Taking up the last above question first, we will say that, as between the parties to a sale under foreclosure of a mortgage sufch parties are estopped to attack the sale collaterally, but as to creditors and all other third persons, a sale made solely in foreclosure of a mortgage does not pass any property except that which was covered by the mortgage. Such persons (creditors and other third parties) are not estopped to attack such sale collaterally. (See Jones vs. Lake, 43 La. Ann. 1024, 10 South. 204; Dauchite Lbr. Co. vs. Lane & Bodley Co., 52 La. Ann. 1937, 28 South. 232; Coguenhem vs. Trosclair, 137 La. 989, 69 South. 800.)

The authorities cited in the brief of counsel for appellant to the effect that sales made by sheriffs cannot be set aside except in a direct action to annul such sales are not applicable here. They were suits in which some party or his heirs or assigns sought to collaterally attack sales made by-sheriffs, or else were cases in which there had been a final judgment rendered in an ordinary proceeding (via ordinaria) and execution issued thereunder. The situation is different in the case at bar. The sale here was made under executory process (via executiva). In executory proceedings only “the property subject to the privilege or mortgage” can be seized and sold. (C. P. 734, Coguenhem vs. Trosclair, 137 La. 989, 987, 69 South. 800. In the latter cited authority, the Supreme Court, among other things, said:

“The said foreclosure proceeding was by executory process; and the only property that can be seized and sold in an executory process is the property covered by the mortgage that is being foreclosed.”

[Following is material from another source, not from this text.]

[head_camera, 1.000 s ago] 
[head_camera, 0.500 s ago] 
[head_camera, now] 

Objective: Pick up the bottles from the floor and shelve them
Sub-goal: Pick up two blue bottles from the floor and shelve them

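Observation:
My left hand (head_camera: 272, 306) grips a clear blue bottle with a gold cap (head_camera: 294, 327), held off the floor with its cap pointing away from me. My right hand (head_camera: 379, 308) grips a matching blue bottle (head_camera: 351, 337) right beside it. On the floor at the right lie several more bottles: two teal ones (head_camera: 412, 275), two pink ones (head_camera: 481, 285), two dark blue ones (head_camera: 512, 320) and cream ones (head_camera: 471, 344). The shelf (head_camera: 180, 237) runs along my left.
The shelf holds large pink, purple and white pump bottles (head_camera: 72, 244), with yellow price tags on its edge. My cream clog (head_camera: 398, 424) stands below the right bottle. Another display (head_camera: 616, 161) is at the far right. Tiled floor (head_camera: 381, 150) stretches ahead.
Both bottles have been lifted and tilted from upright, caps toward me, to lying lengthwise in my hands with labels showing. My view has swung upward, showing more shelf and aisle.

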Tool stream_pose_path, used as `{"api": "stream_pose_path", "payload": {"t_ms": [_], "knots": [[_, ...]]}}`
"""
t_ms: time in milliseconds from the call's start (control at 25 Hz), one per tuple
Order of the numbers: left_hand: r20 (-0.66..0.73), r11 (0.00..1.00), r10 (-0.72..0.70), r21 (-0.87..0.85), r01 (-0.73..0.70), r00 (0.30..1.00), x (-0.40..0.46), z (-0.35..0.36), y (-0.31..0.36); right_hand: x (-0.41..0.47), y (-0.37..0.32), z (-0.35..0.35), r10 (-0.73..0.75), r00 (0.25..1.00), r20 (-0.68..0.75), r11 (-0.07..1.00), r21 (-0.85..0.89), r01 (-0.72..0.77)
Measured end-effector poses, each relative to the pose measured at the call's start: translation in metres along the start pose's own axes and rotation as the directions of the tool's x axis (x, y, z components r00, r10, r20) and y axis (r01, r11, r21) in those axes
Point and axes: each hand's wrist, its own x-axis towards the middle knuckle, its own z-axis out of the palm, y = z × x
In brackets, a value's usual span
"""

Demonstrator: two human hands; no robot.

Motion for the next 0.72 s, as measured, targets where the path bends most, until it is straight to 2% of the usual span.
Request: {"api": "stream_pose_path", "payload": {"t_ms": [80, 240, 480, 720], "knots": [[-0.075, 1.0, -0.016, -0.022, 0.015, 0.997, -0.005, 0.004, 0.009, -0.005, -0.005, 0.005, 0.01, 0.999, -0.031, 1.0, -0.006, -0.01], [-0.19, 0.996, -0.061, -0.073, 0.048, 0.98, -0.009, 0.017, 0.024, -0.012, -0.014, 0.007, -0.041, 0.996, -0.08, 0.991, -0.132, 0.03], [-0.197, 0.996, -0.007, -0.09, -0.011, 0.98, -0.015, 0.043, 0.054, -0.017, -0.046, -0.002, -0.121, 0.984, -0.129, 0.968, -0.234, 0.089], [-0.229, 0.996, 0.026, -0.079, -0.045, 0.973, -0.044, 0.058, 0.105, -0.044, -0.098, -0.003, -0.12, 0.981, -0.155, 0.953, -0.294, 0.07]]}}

Further on in the same case the court said:

“We prefer to adhere to the rule that in a sale made in foreclosure of a mortgage, property not covered by the mortgage does not pass.”

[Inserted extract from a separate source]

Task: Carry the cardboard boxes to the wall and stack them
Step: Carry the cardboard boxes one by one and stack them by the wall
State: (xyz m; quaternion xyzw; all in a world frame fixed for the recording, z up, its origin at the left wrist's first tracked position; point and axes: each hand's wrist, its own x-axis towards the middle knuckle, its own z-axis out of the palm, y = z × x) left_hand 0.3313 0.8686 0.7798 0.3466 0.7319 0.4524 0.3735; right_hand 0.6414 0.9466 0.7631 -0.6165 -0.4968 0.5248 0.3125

The primary reason why property not included in a mortgage or covered thereby cannot be seized and sold under executory process is that in such instances there is no real judgment behind the seizure; only an order to seize and sell certain specifi*315cally described property covered in the authentic act of mortgage. The sheriff is totally incompetent to seize and sell any property under executory process that is not covered by the mortgage or privilege. Such a seizure and sale of property not covered by or included in a mortgage is an absolute nullity.

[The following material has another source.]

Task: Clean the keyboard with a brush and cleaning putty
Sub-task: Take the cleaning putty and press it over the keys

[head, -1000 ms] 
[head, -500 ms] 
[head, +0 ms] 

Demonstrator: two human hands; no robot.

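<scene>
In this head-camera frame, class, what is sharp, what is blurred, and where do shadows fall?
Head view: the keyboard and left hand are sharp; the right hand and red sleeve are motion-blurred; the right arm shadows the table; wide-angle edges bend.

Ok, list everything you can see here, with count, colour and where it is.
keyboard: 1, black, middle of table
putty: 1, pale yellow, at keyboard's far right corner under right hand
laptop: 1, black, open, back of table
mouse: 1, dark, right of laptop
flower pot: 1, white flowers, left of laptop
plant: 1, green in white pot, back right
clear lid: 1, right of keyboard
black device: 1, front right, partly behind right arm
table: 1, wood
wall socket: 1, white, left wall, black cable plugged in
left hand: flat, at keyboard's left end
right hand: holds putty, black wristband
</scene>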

The only question remaining is whether the property in question was covered by the mortgage in foreclosure of which it was attempted to be seized and sold.

Plaintiffs’ counsel admit that the said property was not specifically described in the act of mortgage, but they contend that the car and trucks were immovable by destination and consequently embraced in a mortgage which covered certain real property in the nature of lands and oil refineries, either already existing or in course of construction on the lands.

However, at the time of the seizure, one or both of the refineries had not been constructed and could, therefore, not operate. The burden was on' plaintiffs to show that the automobile and trucks in question were included in the act of mortgage. Bank of LeCompte vs. Lecompte Cotton Oil Co., 125 La. 853, 51 South. 1010. This they did not do. The automobile and trucks were not destined for the improvement or service of the land on which they were found. (C. C. 468.) They had none of the attributes of immobility by destination.

Again the same owners of the automobile and trucks, in a later act of mortgage to one Mrs. Flemming, recognized that said personal property was not covered by the former mortgage in foreclosure of which the same was seized and sold, or attempted to be seized and sold, by specifically designating said personal property as movable property and mortgaging it, with other property included in the first mortgage aforesaid.

The property in question, it is plain to us, was never included in or intended to be included in the act of mortgage in foreclosure of which the attempted seizure and sale of the property in question were made.

The judgment is correct, and it is accordingly affirmed.